Now bank wants counter indemnity for guarantee limit.
So whether bank is right in asking such counter indemnity once 100% margin is kept. What is the available defence against bank for forcing counter indemnity.
Under what circumstances the counter indemnity is asked by bank. Are their any RBI guidelines for such counter indemnity.
Pls advice & guide

Thanks in advance
Y V Vishweshwar Rao (Expert) 07 August 2009
1- For a loan Bank will insist for execution of DP Note & Term loan agrement - loan docuemtns etc

2- For bank Guarantee Facility - the Bank will take documetns like Counter Guarantee / Counter indemnity

3- Accordign to the limits of facility , the Bank will insisit for morgine money and Security

4- In Your Case morgin money is 100 % is kept - that is security/lien for the bank in case the BG is invokded by the beneficiary

5- Primarily there must be a docuemtn in BG Loan accoutn i.e;- Counter Guaratee / Counter Indemnity . The same is agreeement between you and Bank , in case the BG is invokded and Bank made the payment to the benificiary , under this docuement Terms bank is entitled to recovery the amounts paid by it on your behalf .

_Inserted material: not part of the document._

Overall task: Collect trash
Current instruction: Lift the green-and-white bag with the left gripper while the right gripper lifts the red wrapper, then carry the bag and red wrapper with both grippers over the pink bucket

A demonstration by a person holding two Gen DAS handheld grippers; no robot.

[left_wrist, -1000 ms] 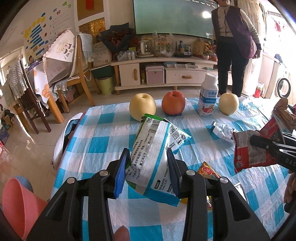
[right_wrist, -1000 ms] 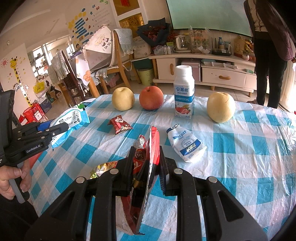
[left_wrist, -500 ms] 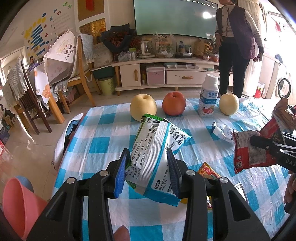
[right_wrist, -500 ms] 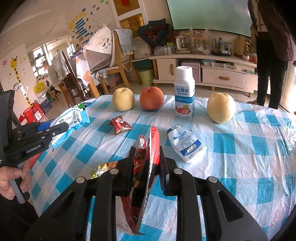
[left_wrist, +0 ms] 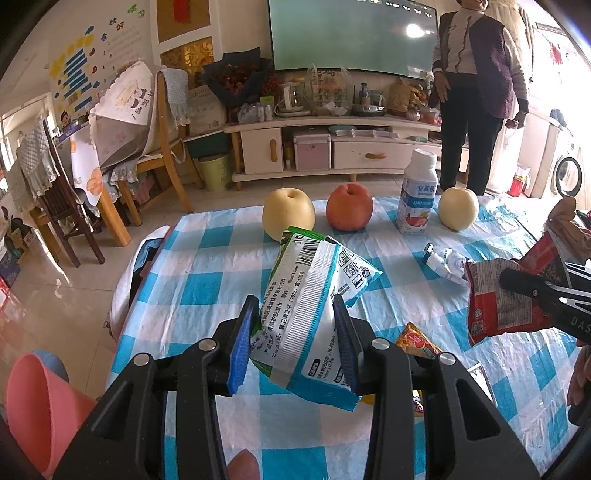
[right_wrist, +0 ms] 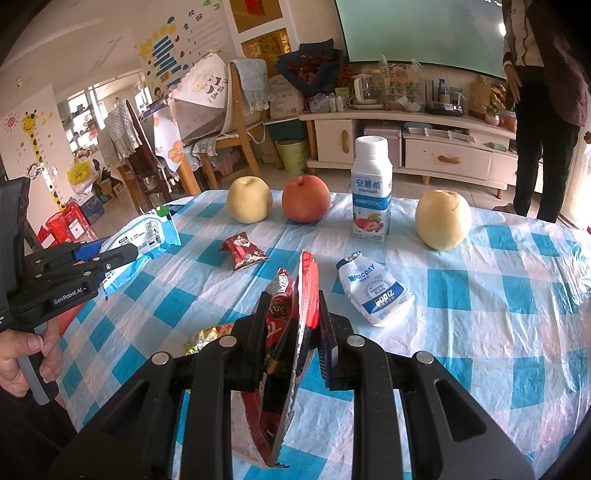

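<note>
Left gripper (left_wrist: 295, 341) clamps blue packet (left_wrist: 314, 314), right gripper (right_wrist: 291, 332) red wrapper (right_wrist: 295, 332); carry firmly, avoid dropping.

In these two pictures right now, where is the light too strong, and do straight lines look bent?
Left wrist view: daylight washes out the right edge near the white washing machine, and a bright glare spot sits on the large dark television screen. Right wrist view: the light is more even; the long white television cabinet bows with fisheye distortion. Both views darken at the corners.
</note>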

The Bank is right in asking for execution of Counter Guarantee/ Counter Indemnitee before issuing BG on your behalf to the benfeciary !
Kiran Kumar (Expert) 07 August 2009
i agree with Mr. Rao
S.Suriyanarayanan (Expert) 07 August 2009
Indemnification is the act of making another "whole" by paying any loss another might suffer. The party who pays the loss is called a guarantor. Counter indemnity agreements allow a guarantor to seek reimbursement in the event they have to pay a claim for any part of the guarantee amount they must pay in the event of a default in the primary agreement. Such agreements are governed by contract law and are used in such transactions as bonds and loans, etc.
Since the two companies are separate juristic persons as per law, the bank will insist for counter indemnity so that in the event of the bank encashing the BG for paying the liability of the private limited company, the parent company cannot dispute the encashment by the bank (who is the guarantor to the party who may award the tender). The requirement is as per contract law and I am not aware of any RBI guidelines in this regard.
V.V.RAMDAS (Expert) 09 August 2009
Dear prasant,
Mr Y.V.Rao has nicely explained and nit needs no furthere explanation. Hence I agrre with him.
Prashant (Querist) 11 August 2009
Thanks to all experts for their quick reply

Can the terms & conditions of the counter indemnity be challenged with the banks. Some of the terms & conditions are not acceptable to us & we are in the process of objecting it. So what are our rights in such cases, can we raise & object certain terms & conditions & can we succeed. For all the banks are the terms & conditions are standard or has RBI stipulated the minimum conditions.